Exercise details:
What you return must match the listing exactly, with every image removed.

Dataset content:
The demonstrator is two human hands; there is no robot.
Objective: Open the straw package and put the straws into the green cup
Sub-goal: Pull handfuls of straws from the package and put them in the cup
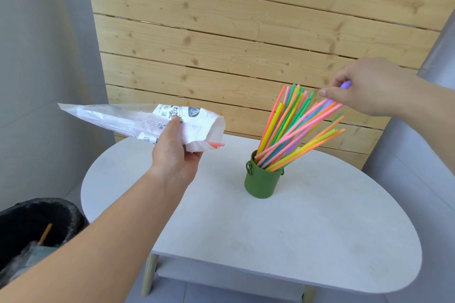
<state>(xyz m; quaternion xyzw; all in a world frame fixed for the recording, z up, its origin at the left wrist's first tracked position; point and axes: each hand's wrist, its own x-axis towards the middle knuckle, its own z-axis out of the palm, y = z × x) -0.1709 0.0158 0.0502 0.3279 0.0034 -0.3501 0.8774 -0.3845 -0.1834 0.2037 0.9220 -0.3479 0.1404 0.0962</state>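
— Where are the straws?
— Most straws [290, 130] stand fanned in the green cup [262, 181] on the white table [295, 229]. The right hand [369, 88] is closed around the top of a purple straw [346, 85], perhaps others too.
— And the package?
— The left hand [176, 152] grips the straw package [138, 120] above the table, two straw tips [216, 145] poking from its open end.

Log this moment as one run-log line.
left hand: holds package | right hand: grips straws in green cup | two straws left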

Result:
The demonstrator is two human hands; there is no robot.
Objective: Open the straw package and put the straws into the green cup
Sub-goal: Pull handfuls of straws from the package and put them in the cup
<state>(xyz m; quaternion xyzw; all in a world frame fixed for the recording, z up, its origin at the left wrist's first tracked position; point and axes: each hand's wrist, its own x-axis towards the middle knuckle, its own z-axis out of the palm, y = z × x) -0.1709 0.0158 0.0502 0.3279 0.0034 -0.3501 0.8774 -0.3845 -0.1834 0.2037 0.9220 -0.3479 0.1404 0.0962</state>
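— Where are the straws?
— Most straws [290, 130] stand fanned in the green cup [262, 181] on the white table [295, 229]. The right hand [369, 88] is closed around the top of a purple straw [346, 85], perhaps others too.
— And the package?
— The left hand [176, 152] grips the straw package [138, 120] above the table, two straw tips [216, 145] poking from its open end.

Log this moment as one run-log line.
left hand: holds package | right hand: grips straws in green cup | two straws left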

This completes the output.